• [PROBLEM DESCRIPTION]
Copy down the listing below exactly. Do not include pictures.

-- DATA PROVIDED follows --

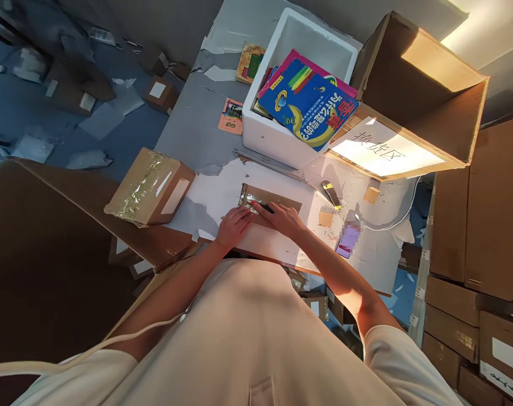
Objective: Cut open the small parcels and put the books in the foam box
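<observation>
A small flat cardboard box (287, 201) lies on the table in front of me, with shiny clear tape (248, 198) over its left end. My right hand (283, 218) is closed around a slim black-and-red tool (262, 207), whose red tip points left onto the tape; its exact kind is too small to tell. At the box's near left corner rests my left hand (234, 226), its fingers stretched out and touching the box beside the tool's tip. Right of the box lies a yellow-and-black box cutter (331, 195).
A white foam box (273, 144) holding several books (307, 104) stands behind. Beside it is an open carton (425, 129) with a handwritten sign. A taped carton (150, 186) sits at left, a phone (348, 239) at right. Stacked cartons (493, 208) line the right side.
</observation>
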`<state>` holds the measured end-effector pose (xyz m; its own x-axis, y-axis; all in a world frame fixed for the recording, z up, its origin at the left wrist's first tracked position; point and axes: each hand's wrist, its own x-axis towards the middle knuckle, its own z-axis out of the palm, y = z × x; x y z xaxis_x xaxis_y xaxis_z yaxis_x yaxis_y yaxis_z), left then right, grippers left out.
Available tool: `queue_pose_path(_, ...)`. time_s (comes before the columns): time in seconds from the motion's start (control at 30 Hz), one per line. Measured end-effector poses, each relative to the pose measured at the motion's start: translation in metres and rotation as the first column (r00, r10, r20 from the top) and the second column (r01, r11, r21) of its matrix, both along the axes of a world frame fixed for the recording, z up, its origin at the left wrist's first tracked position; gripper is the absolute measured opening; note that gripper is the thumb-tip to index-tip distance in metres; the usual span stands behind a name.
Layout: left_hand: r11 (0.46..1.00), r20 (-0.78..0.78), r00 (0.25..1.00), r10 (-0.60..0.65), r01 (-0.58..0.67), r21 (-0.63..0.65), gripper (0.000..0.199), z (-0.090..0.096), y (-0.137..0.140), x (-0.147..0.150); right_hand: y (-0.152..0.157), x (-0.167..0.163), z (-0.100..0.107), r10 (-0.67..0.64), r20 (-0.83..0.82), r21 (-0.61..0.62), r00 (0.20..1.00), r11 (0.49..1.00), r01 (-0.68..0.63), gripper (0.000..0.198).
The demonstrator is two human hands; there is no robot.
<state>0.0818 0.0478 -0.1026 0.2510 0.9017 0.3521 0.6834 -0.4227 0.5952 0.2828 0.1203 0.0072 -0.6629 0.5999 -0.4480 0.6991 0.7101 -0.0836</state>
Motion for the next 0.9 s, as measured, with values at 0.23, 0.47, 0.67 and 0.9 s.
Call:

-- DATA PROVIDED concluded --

• [RESPONSE AREA]
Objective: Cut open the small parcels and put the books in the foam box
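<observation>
A small flat cardboard box (287, 201) lies on the table in front of me, with shiny clear tape (248, 198) over its left end. My right hand (283, 218) is closed around a slim black-and-red tool (262, 207), whose red tip points left onto the tape; its exact kind is too small to tell. At the box's near left corner rests my left hand (234, 226), its fingers stretched out and touching the box beside the tool's tip. Right of the box lies a yellow-and-black box cutter (331, 195).
A white foam box (273, 144) holding several books (307, 104) stands behind. Beside it is an open carton (425, 129) with a handwritten sign. A taped carton (150, 186) sits at left, a phone (348, 239) at right. Stacked cartons (493, 208) line the right side.
</observation>
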`<state>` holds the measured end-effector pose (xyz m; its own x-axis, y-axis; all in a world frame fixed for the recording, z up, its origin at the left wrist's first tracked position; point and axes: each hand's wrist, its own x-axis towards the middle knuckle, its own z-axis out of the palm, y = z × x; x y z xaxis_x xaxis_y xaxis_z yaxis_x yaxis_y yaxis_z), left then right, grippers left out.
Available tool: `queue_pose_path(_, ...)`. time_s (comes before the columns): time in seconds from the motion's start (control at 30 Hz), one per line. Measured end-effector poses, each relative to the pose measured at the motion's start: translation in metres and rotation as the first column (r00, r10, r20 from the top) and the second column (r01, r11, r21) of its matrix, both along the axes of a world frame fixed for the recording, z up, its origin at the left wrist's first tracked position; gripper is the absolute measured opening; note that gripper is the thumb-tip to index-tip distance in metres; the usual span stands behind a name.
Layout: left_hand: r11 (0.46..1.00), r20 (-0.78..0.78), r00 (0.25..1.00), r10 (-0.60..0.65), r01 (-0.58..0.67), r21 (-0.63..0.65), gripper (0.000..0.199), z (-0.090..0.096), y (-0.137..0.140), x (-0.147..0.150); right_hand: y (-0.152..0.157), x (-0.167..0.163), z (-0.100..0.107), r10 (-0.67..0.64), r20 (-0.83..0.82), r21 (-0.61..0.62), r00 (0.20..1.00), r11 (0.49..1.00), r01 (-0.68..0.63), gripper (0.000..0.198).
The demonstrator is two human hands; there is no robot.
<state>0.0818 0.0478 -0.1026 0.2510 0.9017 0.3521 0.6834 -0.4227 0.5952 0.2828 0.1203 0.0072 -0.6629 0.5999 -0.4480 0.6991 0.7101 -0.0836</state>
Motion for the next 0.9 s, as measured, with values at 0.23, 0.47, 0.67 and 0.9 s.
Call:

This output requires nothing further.